● **REQUIRED ACTION**: Please restate the data exactly, from the first line to the last.

● **INFORMATION PROVIDED**:
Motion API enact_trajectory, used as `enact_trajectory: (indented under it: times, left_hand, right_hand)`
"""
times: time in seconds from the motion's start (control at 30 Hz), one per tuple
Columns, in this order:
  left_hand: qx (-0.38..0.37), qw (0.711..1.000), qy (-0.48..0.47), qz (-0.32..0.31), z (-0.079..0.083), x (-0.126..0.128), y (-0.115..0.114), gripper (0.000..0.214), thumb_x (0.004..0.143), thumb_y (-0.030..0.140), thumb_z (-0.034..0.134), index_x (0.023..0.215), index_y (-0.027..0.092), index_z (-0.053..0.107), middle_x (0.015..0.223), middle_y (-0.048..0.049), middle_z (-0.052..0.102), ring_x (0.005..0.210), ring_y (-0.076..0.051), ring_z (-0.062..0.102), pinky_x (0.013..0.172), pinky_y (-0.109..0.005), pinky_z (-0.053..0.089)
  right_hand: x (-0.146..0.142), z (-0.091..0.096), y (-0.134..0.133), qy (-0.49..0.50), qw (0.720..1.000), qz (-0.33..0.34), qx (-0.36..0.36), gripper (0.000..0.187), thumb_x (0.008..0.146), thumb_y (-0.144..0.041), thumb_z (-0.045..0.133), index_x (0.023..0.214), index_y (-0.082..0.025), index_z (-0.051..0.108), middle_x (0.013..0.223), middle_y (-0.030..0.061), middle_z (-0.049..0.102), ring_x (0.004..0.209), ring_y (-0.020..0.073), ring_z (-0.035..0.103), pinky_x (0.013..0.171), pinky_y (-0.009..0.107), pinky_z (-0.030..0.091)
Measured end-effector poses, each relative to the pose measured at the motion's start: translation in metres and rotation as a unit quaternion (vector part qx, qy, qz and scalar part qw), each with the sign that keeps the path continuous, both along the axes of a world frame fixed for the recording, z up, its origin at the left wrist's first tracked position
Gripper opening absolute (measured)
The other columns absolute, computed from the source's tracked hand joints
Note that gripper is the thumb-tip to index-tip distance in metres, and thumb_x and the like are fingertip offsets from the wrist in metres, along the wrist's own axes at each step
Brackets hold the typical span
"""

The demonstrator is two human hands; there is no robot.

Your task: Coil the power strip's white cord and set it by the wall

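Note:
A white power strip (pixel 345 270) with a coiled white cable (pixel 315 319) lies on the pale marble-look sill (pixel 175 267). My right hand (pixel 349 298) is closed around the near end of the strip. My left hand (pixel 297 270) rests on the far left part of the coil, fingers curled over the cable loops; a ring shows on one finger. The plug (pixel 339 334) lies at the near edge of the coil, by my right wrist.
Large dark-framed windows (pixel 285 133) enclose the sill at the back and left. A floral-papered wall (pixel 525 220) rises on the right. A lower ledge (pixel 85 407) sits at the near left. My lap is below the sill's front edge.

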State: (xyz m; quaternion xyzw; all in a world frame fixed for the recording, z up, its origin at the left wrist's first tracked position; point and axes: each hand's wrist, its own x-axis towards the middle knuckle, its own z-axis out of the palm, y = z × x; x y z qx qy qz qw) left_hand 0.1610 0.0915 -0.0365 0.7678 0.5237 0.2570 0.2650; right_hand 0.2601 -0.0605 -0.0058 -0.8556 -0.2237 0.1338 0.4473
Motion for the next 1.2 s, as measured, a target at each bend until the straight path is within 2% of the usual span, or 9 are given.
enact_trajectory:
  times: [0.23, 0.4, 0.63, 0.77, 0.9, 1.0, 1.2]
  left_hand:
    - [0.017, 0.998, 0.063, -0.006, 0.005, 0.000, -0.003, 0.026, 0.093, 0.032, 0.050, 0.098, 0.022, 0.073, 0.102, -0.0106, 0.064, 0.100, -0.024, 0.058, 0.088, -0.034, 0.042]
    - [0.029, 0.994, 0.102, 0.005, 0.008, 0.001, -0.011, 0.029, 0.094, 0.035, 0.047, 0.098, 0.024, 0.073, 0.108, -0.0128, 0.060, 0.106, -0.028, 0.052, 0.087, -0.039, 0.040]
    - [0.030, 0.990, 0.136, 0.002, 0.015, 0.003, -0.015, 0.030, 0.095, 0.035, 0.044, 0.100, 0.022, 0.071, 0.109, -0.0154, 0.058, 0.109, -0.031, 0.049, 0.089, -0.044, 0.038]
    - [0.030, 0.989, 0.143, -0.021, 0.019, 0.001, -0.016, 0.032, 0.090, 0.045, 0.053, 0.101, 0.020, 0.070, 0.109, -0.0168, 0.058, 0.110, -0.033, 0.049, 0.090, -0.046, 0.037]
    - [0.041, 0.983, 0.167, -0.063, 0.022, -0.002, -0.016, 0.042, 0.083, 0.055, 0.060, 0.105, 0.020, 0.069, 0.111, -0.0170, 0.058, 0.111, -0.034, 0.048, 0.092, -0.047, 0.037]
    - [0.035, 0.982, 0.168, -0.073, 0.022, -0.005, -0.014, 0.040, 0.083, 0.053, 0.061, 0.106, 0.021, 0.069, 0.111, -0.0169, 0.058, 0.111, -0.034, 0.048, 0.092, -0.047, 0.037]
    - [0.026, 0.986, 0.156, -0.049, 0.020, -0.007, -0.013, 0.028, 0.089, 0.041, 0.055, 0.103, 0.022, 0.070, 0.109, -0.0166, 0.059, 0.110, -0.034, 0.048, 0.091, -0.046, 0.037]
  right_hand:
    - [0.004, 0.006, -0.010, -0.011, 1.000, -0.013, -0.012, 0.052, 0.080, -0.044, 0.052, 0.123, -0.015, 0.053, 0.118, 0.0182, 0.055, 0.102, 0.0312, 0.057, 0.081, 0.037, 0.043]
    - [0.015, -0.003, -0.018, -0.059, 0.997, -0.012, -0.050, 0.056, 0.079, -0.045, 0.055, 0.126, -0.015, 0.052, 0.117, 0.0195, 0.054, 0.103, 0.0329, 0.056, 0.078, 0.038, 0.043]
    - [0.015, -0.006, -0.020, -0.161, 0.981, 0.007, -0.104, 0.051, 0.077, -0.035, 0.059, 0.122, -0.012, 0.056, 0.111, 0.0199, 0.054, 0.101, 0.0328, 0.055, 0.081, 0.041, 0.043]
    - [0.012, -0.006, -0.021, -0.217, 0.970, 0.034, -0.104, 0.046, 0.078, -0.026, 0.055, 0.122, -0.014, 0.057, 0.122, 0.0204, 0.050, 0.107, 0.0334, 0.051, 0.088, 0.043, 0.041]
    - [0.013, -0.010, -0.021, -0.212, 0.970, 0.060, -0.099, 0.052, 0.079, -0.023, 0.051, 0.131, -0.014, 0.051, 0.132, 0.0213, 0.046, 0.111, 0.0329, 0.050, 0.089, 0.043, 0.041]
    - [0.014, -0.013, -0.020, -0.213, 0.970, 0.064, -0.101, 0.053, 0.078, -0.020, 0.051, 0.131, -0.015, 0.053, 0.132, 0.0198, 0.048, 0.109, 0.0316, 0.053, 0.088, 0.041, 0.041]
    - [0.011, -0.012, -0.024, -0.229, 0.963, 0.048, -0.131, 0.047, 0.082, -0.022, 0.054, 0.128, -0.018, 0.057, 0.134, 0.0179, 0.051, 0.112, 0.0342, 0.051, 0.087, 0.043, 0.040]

● **EXPECTED ANSWER**:
Motion API enact_trajectory, used as `enact_trajectory: (indented under it: times, left_hand, right_hand)`
"""
times: time in seconds from the motion's start (control at 30 Hz), one per tuple
Columns, in this order:
  left_hand: qx (-0.38..0.37), qw (0.711..1.000), qy (-0.48..0.47), qz (-0.32..0.31), z (-0.079..0.083), x (-0.126..0.128), y (-0.115..0.114), gripper (0.000..0.214), thumb_x (0.004..0.143), thumb_y (-0.030..0.140), thumb_z (-0.034..0.134), index_x (0.023..0.215), index_y (-0.027..0.092), index_z (-0.053..0.107), middle_x (0.015..0.223), middle_y (-0.048..0.049), middle_z (-0.052..0.102), ring_x (0.005..0.210), ring_y (-0.076..0.051), ring_z (-0.062..0.102), pinky_x (0.013..0.172), pinky_y (-0.109..0.005), pinky_z (-0.053..0.089)
  right_hand: x (-0.146..0.142), z (-0.091..0.096), y (-0.134..0.133), qy (-0.49..0.50), qw (0.720..1.000), qz (-0.33..0.34), qx (-0.36..0.36), gripper (0.000..0.187), thumb_x (0.008..0.146), thumb_y (-0.144..0.041), thumb_z (-0.045..0.133), index_x (0.023..0.214), index_y (-0.082..0.025), index_z (-0.051..0.108), middle_x (0.013..0.223), middle_y (-0.030..0.061), middle_z (-0.049..0.102), ring_x (0.004..0.209), ring_y (-0.020..0.073), ring_z (-0.035..0.103), pinky_x (0.013..0.171), pinky_y (-0.009..0.107), pinky_z (-0.030..0.091)
Measured end-effector poses, each relative to the pose measured at the motion's start: translation in metres and rotation as a unit quaternion (vector part qx, qy, qz and scalar part qw), each with the sign that keeps the path continuous, both along the axes of a world frame fixed for the recording, z up, its origin at the left wrist's first tracked position
Gripper opening absolute (measured)
The other columns absolute, computed from the source's tracked hand joints
Note that gripper is the thumb-tip to index-tip distance in metres, and thumb_x and the like are fingertip offsets from the wrist in metres, along the wrist's own axes at each step
Brackets hold the typical span
"""

The demonstrator is two human hands; there is no robot.

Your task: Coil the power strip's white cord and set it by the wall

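Note:
A white power strip (pixel 345 270) with a coiled white cable (pixel 315 319) lies on the pale marble-look sill (pixel 175 267). My right hand (pixel 349 298) is closed around the near end of the strip. My left hand (pixel 297 270) rests on the far left part of the coil, fingers curled over the cable loops; a ring shows on one finger. The plug (pixel 339 334) lies at the near edge of the coil, by my right wrist.
Large dark-framed windows (pixel 285 133) enclose the sill at the back and left. A floral-papered wall (pixel 525 220) rises on the right. A lower ledge (pixel 85 407) sits at the near left. My lap is below the sill's front edge.
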
State: (xyz m; quaternion xyzw; all in a world frame fixed for the recording, z up, its origin at the left wrist's first tracked position; point and axes: each hand's wrist, its own x-axis towards the middle knuckle, its own z-axis out of the palm, y = z × x; x y z qx qy qz qw) left_hand 0.1610 0.0915 -0.0365 0.7678 0.5237 0.2570 0.2650; right_hand 0.2601 -0.0605 -0.0058 -0.8556 -0.2237 0.1338 0.4473
Motion for the next 1.2 s, as measured, a target at each bend until the straight path is within 2% of the usual span, or 9 are given.
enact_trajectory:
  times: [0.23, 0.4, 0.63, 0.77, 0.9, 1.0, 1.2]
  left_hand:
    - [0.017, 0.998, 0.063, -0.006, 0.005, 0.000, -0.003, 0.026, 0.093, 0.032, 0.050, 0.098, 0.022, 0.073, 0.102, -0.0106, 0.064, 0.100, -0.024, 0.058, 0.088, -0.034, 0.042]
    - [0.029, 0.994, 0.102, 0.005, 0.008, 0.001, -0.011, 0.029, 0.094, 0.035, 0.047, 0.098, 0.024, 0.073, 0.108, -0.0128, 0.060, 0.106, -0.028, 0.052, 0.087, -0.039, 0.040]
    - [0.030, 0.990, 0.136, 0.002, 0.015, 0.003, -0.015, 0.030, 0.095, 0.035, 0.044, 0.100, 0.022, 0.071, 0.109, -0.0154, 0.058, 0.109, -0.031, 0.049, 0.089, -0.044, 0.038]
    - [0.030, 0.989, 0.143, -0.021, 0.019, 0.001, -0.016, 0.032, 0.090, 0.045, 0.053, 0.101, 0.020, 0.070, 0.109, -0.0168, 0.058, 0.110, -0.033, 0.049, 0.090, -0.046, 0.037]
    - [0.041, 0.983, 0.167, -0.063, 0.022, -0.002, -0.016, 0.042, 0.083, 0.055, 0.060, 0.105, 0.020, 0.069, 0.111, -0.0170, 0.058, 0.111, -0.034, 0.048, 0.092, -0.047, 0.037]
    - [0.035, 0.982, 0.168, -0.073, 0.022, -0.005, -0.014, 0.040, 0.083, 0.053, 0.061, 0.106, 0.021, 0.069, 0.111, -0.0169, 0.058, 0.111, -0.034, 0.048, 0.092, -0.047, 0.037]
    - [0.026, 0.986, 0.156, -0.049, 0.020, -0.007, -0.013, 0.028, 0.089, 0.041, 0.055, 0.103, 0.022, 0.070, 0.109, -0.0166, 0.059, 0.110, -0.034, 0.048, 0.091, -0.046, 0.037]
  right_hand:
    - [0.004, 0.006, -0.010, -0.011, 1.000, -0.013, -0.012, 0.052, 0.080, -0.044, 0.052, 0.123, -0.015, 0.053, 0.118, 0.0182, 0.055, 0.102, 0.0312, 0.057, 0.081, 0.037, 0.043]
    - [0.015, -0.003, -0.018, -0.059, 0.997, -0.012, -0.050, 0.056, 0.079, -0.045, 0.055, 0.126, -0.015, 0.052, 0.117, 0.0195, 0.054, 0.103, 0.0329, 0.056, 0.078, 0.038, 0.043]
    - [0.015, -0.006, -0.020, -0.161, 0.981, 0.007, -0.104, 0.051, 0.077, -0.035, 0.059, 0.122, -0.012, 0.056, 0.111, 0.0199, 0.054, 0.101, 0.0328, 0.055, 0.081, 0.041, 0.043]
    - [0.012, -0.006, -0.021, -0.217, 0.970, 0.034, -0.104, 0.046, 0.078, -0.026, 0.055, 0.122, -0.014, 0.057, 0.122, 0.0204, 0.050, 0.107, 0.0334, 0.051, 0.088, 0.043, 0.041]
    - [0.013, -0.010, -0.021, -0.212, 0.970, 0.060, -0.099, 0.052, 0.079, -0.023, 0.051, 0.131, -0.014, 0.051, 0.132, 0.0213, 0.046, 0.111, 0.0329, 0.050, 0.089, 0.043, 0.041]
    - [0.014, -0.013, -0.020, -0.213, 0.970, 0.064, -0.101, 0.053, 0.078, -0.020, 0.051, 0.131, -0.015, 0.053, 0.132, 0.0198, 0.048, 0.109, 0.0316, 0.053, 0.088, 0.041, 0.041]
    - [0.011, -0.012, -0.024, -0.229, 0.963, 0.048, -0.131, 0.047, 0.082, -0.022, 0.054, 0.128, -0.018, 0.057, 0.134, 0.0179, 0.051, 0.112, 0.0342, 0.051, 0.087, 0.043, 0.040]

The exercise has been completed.